Marietta students inducted into new environmental honorary

KAO-inductees

A small group of students who excelled in the Environmental Science/Studies program at Marietta College were inducted into the first class of the Kappa Alpha Omicron honorary this spring.

Christina Beltran-Revilla ’13 (Pittsburgh, Pa.), Lindsay Buckwell ’14 (New Britain, Conn.), Tonya Carlile ’15 (Belmont, Ohio), Heather Doyle ’13 (Tampa, Fla.), Elizabeth Oswalt ’13 (Delaware, Ohio), Adrienne Prentice ’13 (Claysville, Pa.) and Trisha Wendel ’13 (Aurora, Ohio) were named the charter members of the Delta Chapter of Kappa Alpha Omicron honorary during a small pinning ceremony that took place just before Commencement.

Dr.

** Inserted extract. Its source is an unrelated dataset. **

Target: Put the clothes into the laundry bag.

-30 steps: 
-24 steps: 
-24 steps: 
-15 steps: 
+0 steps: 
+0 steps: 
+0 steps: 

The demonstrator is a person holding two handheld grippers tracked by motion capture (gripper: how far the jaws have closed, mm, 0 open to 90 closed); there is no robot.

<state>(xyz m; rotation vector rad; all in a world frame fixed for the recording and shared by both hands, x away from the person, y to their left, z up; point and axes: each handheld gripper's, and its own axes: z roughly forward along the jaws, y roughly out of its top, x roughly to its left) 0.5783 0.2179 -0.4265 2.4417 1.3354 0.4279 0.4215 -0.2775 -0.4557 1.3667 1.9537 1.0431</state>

Eric Fitch, Chair of Marietta’s Environmental Science program and honorary founder of the KAO organization, presented each student with a certificate and an honor cord.

Fitch pointed out several benefits to belong to such a group.

“First of all, there is the benefit of inclusion in the only national honorary in our field as well as being a member specifically of the Delta chapter of what we believe is destined to become an organization with not only many chapters at colleges and universities across the U.S., but of the world,” he said. “Members of KAO receive a copy of the Interdisciplinary Environmental Review and special consideration for attending the annual International Interdisciplinary Conference on the Environment. It is our hope that members of KAO will continue on part their undergraduate days and become full fledged member of the Interdisciplinary Environmental Association where they will be able to network with environmental professionals throughout the world and receive the type of collegial support that has previously been lacking to interdisciplinary environmental scientists and scholars.”

To qualify for the honorary, students must have a sufficiently high grade point average overall and in the Environmental Science/Studies major. Students must also have demonstrated an interest in pursuing a career in or a higher education in an environmental field, as well be a strong proponent of maintaining and improving the quality of the natural environment and striving to live a sustainable lifestyle are factors as well.

“It’s good knowing our degree gets the same recognition as other (colleges and universities) that have this honorary,” Doyle said. “Dr. Fitch told us about this honorary in the fall when we were in capstone.”

After the group was officially inducted, they voted to determine who would serve as the 2013-14 president. Carlile was elected as the honorary’s first president.

“It’s very exciting being a part of this first class,” Tonya said. “And there’s a feeling of accomplishment, too.”

Fitch said her role is to assist in the development and expansion of the society.